▸ WHAT TO DO
Hand back the entries below exactly.

▸ RECORDS FOR THE TASK
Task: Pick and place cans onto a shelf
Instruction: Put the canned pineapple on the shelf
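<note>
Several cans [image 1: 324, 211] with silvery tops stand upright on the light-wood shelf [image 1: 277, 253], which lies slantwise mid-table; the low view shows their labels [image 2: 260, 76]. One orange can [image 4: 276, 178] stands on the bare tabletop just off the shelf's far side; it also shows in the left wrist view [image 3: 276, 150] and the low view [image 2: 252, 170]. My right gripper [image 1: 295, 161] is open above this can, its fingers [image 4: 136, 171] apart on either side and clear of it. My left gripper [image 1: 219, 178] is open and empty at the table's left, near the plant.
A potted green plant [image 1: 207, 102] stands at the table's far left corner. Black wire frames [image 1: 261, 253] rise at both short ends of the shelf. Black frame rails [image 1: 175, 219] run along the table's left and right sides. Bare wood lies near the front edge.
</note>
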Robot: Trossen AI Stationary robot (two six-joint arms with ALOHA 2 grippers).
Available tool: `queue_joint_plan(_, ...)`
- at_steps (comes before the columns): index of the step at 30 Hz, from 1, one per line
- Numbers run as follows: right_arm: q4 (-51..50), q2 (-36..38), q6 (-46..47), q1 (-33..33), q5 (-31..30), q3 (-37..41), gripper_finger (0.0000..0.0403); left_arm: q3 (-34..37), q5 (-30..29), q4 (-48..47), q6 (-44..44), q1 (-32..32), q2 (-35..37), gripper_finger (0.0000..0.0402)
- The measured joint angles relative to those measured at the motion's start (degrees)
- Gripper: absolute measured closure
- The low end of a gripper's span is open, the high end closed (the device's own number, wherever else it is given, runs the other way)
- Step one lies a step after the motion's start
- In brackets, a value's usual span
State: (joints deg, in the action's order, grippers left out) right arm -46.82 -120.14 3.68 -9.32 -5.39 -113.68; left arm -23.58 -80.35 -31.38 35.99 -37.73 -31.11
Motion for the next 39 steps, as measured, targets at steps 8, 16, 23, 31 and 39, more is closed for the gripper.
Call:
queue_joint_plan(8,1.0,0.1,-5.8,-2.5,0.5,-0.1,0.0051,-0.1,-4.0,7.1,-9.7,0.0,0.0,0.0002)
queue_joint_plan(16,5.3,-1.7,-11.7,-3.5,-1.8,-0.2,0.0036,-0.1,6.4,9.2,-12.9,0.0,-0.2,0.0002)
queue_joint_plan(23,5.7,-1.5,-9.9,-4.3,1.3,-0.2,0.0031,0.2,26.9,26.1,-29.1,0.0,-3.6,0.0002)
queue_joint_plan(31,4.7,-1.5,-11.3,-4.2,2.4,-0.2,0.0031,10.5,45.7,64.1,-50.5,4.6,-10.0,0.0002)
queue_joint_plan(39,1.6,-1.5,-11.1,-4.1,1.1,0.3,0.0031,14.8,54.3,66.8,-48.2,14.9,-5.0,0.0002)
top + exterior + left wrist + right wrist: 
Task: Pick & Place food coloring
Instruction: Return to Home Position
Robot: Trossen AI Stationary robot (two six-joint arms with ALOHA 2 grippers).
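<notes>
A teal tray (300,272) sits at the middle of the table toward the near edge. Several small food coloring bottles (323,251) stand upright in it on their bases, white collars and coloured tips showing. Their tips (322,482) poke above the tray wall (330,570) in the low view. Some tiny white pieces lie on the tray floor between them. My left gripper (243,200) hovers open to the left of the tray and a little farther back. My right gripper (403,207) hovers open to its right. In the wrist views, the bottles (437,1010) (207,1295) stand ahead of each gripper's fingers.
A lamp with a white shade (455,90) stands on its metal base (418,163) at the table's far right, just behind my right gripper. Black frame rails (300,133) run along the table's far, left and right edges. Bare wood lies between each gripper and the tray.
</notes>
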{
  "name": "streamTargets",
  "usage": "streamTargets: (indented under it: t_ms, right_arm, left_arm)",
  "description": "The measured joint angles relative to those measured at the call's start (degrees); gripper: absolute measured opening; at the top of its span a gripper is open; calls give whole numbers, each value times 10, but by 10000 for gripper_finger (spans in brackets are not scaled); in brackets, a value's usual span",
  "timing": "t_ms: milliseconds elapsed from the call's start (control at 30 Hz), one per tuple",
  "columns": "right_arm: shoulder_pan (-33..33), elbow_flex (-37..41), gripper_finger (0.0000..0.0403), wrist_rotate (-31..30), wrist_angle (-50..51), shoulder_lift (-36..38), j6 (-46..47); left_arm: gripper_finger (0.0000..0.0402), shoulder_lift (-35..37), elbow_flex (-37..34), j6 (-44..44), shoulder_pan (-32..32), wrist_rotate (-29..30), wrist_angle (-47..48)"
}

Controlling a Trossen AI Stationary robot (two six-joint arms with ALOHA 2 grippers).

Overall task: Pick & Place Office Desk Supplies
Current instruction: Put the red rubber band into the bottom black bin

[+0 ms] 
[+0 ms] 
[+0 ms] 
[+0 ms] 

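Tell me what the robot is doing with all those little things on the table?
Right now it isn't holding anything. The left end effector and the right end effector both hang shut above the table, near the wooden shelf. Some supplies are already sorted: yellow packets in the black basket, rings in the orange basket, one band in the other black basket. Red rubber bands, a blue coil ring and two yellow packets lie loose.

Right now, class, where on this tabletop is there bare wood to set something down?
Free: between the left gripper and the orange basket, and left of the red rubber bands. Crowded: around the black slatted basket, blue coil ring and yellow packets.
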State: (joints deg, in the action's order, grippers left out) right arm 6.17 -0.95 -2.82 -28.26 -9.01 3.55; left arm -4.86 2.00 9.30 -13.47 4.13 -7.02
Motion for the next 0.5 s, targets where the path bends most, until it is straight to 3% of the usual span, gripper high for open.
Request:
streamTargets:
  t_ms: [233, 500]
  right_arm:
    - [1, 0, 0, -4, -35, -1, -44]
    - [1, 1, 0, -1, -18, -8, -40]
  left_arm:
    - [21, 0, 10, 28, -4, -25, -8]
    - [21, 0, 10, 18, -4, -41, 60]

▸ EXERCISE ANSWER
Task: Pick and place cans onto a shelf
Instruction: Put the canned pineapple on the shelf
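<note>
Several cans [image 1: 324, 211] with silvery tops stand upright on the light-wood shelf [image 1: 277, 253], which lies slantwise mid-table; the low view shows their labels [image 2: 260, 76]. One orange can [image 4: 276, 178] stands on the bare tabletop just off the shelf's far side; it also shows in the left wrist view [image 3: 276, 150] and the low view [image 2: 252, 170]. My right gripper [image 1: 295, 161] is open above this can, its fingers [image 4: 136, 171] apart on either side and clear of it. My left gripper [image 1: 219, 178] is open and empty at the table's left, near the plant.
A potted green plant [image 1: 207, 102] stands at the table's far left corner. Black wire frames [image 1: 261, 253] rise at both short ends of the shelf. Black frame rails [image 1: 175, 219] run along the table's left and right sides. Bare wood lies near the front edge.
</note>
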Robot: Trossen AI Stationary robot (two six-joint arms with ALOHA 2 grippers).
Available tool: `queue_joint_plan(_, ...)`
- at_steps (comes before the columns): index of the step at 30 Hz, from 1, one per line
- Numbers run as follows: right_arm: q4 (-51..50), q2 (-36..38), q6 (-46..47), q1 (-33..33), q5 (-31..30), q3 (-37..41), gripper_finger (0.0000..0.0403); left_arm: q3 (-34..37), q5 (-30..29), q4 (-48..47), q6 (-44..44), q1 (-32..32), q2 (-35..37), gripper_finger (0.0000..0.0402)
- The measured joint angles relative to those measured at the motion's start (degrees)
- Gripper: absolute measured closure
- The low end of a gripper's span is open, the high end closed (the device's own number, wherever else it is given, runs the other way)
- Step one lies a step after the motion's start
- In brackets, a value's usual span
State: (joints deg, in the action's order, grippers left out) right arm -46.82 -120.14 3.68 -9.32 -5.39 -113.68; left arm -23.58 -80.35 -31.38 35.99 -37.73 -31.11
Motion for the next 39 steps, as measured, targets at steps 8, 16, 23, 31 and 39, more is closed for the gripper.
Call:
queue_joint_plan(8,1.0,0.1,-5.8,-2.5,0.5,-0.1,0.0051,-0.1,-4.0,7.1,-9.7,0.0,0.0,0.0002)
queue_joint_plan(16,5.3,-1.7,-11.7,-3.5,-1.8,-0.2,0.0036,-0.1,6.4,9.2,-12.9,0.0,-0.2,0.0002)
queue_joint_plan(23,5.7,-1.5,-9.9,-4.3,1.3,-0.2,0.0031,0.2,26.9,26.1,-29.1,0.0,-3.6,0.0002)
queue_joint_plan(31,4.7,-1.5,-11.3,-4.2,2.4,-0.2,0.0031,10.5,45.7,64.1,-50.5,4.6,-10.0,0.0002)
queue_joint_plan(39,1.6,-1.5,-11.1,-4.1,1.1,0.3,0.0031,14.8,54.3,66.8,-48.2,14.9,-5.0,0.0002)
top + exterior + left wrist + right wrist: 
Task: Pick & Place food coloring
Instruction: Return to Home Position
Robot: Trossen AI Stationary robot (two six-joint arms with ALOHA 2 grippers).
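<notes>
A teal tray (300,272) sits at the middle of the table toward the near edge. Several small food coloring bottles (323,251) stand upright in it on their bases, white collars and coloured tips showing. Their tips (322,482) poke above the tray wall (330,570) in the low view. Some tiny white pieces lie on the tray floor between them. My left gripper (243,200) hovers open to the left of the tray and a little farther back. My right gripper (403,207) hovers open to its right. In the wrist views, the bottles (437,1010) (207,1295) stand ahead of each gripper's fingers.
A lamp with a white shade (455,90) stands on its metal base (418,163) at the table's far right, just behind my right gripper. Black frame rails (300,133) run along the table's far, left and right edges. Bare wood lies between each gripper and the tray.
</notes>
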{
  "name": "streamTargets",
  "usage": "streamTargets: (indented under it: t_ms, right_arm, left_arm)",
  "description": "The measured joint angles relative to those measured at the call's start (degrees); gripper: absolute measured opening; at the top of its span a gripper is open; calls give whole numbers, each value times 10, but by 10000 for gripper_finger (spans in brackets are not scaled); in brackets, a value's usual span",
  "timing": "t_ms: milliseconds elapsed from the call's start (control at 30 Hz), one per tuple",
  "columns": "right_arm: shoulder_pan (-33..33), elbow_flex (-37..41), gripper_finger (0.0000..0.0403), wrist_rotate (-31..30), wrist_angle (-50..51), shoulder_lift (-36..38), j6 (-46..47); left_arm: gripper_finger (0.0000..0.0402), shoulder_lift (-35..37), elbow_flex (-37..34), j6 (-44..44), shoulder_pan (-32..32), wrist_rotate (-29..30), wrist_angle (-47..48)"
}

Controlling a Trossen AI Stationary robot (two six-joint arms with ALOHA 2 grippers).

Overall task: Pick & Place Office Desk Supplies
Current instruction: Put the red rubber band into the bottom black bin

[+0 ms] 
[+0 ms] 
[+0 ms] 
[+0 ms] 

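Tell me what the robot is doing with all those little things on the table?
Right now it isn't holding anything. The left end effector and the right end effector both hang shut above the table, near the wooden shelf. Some supplies are already sorted: yellow packets in the black basket, rings in the orange basket, one band in the other black basket. Red rubber bands, a blue coil ring and two yellow packets lie loose.

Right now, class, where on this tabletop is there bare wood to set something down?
Free: between the left gripper and the orange basket, and left of the red rubber bands. Crowded: around the black slatted basket, blue coil ring and yellow packets.
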State: (joints deg, in the action's order, grippers left out) right arm 6.17 -0.95 -2.82 -28.26 -9.01 3.55; left arm -4.86 2.00 9.30 -13.47 4.13 -7.02
Motion for the next 0.5 s, targets where the path bends most, until it is straight to 3% of the usual span, gripper high for open.
Request:
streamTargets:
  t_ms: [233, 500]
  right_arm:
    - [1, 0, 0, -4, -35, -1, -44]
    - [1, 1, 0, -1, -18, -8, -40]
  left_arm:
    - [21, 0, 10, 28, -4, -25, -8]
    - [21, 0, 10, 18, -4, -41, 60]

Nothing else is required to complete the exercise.